For 1965, Chevrolet introduced the L79 327. Rated at 350 horsepower with its four-barrel carb,  it was the highest performance 327 available with a hydraulic roller cam. Considering the camshaft was only a few ponies down from the L76, the reduced maintenance from not having to periodically lash the valves must have been a revelation. The L79 327 turned the 1966 Nova SS into a pint-sized muscle car and served in various other Chevy cars through 1968 before it bowed out and the 350 took over.

Besides its series of performance camshafts, the secret to wringing 6,000-rpm power out of a 327 came down to its high-flowing cylinder heads. While they were used on plenty of high-performance 283, 302, 327, and 350 engines with carburetors, the heads earned the “fuelie” nickname for their use in the highest output small-block Corvettes.
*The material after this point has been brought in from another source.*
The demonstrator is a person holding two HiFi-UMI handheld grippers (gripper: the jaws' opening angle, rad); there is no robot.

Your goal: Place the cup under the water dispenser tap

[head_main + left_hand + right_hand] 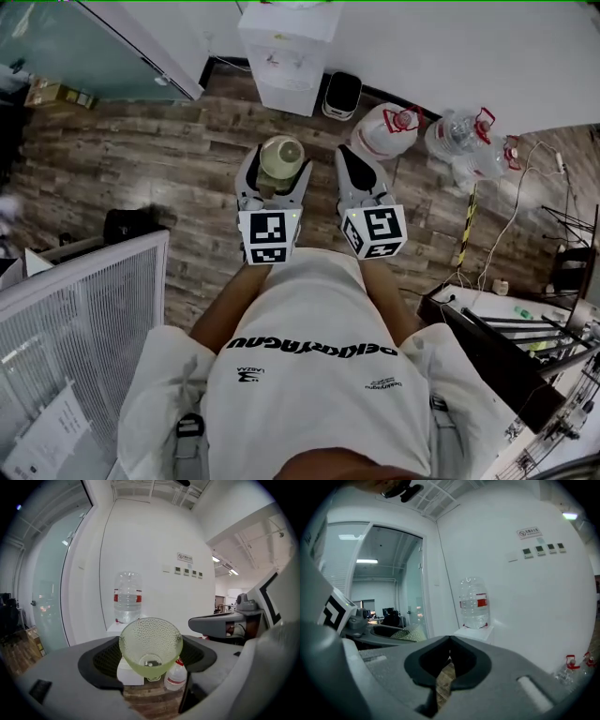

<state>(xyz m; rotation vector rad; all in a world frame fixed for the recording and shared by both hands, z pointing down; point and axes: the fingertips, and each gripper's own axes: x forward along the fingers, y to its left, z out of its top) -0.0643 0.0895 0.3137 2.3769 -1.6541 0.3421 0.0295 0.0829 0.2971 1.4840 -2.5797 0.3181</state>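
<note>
Left claw (151, 662) clamps a dimpled, pale-green, cone-shaped glass cup (150, 641).

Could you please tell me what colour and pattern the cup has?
The cup is pale green, dimpled glass; clearest in the left gripper view.

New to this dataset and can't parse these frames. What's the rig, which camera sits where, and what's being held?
There is no robot here. A person stands on a wooden floor and holds a pair of tongs in each hand. The head view comes from a camera on the person's head that looks steeply down. The two gripper views come from cameras riding on the tongs and looking along their jaws. The marker cubes are part of the tongs. The left tongs are shut on a green dimpled glass cup. The right tongs are closed on nothing. Ahead, by the wall, stands a white water dispenser, and spare water bottles sit on the floor beside it.
</note>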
The fuelie heads which, despite what Bruce Springsteen’s Racing in the Streets may tell you, simply won’t fit on a 396 big-block, were the go-to cylinder head for small-block racers for decades. Even when the L31 Vortec 350 came out offering the best factory iron small-block heads Chevrolet ever cast, nostalgic racers still clamored for the fuelie head. In the right engine builder’s hands, fuelie heads could be ported with truly impressive results. Their distinctive casting marks, frequently referred to as “camel hump” or “double hump,” was a telltale sign that savvy motorheads could spot in an engine bay and know that the engine had potential. The camel hump has been reproduced by Trick Flow in a modern aluminum casting so that engine builders can have modern performance with the proper vintage look.

The camel hump heads can be seen on the 302 V-8 that Chevy raced in SCCA Trans Am with great success. The trademark casting shape is just to the left of the fuel line on the leading edge of the cylinder head.
The camel hump heads can be seen on the 302 V-8 that Chevy raced in SCCA Trans Am with great success. The trademark casting shape is just to the left of the fuel line on the leading edge of the cylinder head.

Is there anything a 327 can do that a 350 can’t? Well, not really. The difference is that while the 350 soldiered on into the 21st century and powered emissions-choked wagons and pickups along the way, the 327 burned brightly for only a few years and then went away. So while not every 327 was a solid-lifter, fuel-injected beast, it has a connotation of ’60s high-performance while the tens of millions of 350s doing yeoman work tend to drown out the stellar LT-1 and short-lived LT4.

Since there’s no March 50th on the calendar, today is as good a day as any to celebrate the Chevy small-block. Besides, we think that every performance small-block built since then has a little bit of 327 DNA inside.